→ **Supplied information**:
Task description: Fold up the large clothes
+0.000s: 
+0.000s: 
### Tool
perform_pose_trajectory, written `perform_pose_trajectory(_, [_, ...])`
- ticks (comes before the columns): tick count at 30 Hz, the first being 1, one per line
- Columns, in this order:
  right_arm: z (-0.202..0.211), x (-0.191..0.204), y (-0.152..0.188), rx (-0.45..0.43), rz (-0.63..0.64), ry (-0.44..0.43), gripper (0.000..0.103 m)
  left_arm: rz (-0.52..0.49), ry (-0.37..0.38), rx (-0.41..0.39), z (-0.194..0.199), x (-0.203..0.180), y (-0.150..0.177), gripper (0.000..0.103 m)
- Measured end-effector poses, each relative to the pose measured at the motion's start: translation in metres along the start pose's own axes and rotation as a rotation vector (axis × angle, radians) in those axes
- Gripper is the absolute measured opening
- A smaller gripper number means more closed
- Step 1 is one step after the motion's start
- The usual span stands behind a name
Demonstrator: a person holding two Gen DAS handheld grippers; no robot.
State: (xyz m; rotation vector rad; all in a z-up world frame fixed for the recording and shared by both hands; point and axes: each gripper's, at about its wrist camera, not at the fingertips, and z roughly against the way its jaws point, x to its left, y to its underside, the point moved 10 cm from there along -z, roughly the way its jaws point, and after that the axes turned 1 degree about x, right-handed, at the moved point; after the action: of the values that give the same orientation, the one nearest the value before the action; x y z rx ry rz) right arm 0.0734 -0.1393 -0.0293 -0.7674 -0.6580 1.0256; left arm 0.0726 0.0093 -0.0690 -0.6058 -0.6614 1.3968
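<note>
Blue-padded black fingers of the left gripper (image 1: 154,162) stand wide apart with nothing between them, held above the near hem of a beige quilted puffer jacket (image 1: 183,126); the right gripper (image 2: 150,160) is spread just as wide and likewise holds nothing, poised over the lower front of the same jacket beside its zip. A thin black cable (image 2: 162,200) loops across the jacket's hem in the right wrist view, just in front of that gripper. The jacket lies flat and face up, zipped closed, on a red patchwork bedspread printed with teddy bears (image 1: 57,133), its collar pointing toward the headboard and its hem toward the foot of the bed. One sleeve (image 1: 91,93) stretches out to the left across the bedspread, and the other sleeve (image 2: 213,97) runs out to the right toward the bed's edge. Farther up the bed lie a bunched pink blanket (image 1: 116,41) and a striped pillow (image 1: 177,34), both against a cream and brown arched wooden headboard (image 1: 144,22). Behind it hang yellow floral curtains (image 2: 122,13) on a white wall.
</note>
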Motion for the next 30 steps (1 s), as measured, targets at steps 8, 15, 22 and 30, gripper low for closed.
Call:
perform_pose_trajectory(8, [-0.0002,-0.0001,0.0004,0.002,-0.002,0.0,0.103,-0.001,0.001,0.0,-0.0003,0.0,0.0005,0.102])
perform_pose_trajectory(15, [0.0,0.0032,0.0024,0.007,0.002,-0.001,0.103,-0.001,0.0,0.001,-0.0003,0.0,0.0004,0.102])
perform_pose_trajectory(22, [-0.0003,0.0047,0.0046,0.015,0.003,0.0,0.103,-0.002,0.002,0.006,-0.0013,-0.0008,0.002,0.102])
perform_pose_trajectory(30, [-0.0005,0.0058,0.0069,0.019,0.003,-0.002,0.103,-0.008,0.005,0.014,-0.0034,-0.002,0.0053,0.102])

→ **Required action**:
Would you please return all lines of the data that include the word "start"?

→ **Written solution**:
- Measured end-effector poses, each relative to the pose measured at the motion's start: translation in metres along the start pose's own axes and rotation as a rotation vector (axis × angle, radians) in those axes
- Step 1 is one step after the motion's start

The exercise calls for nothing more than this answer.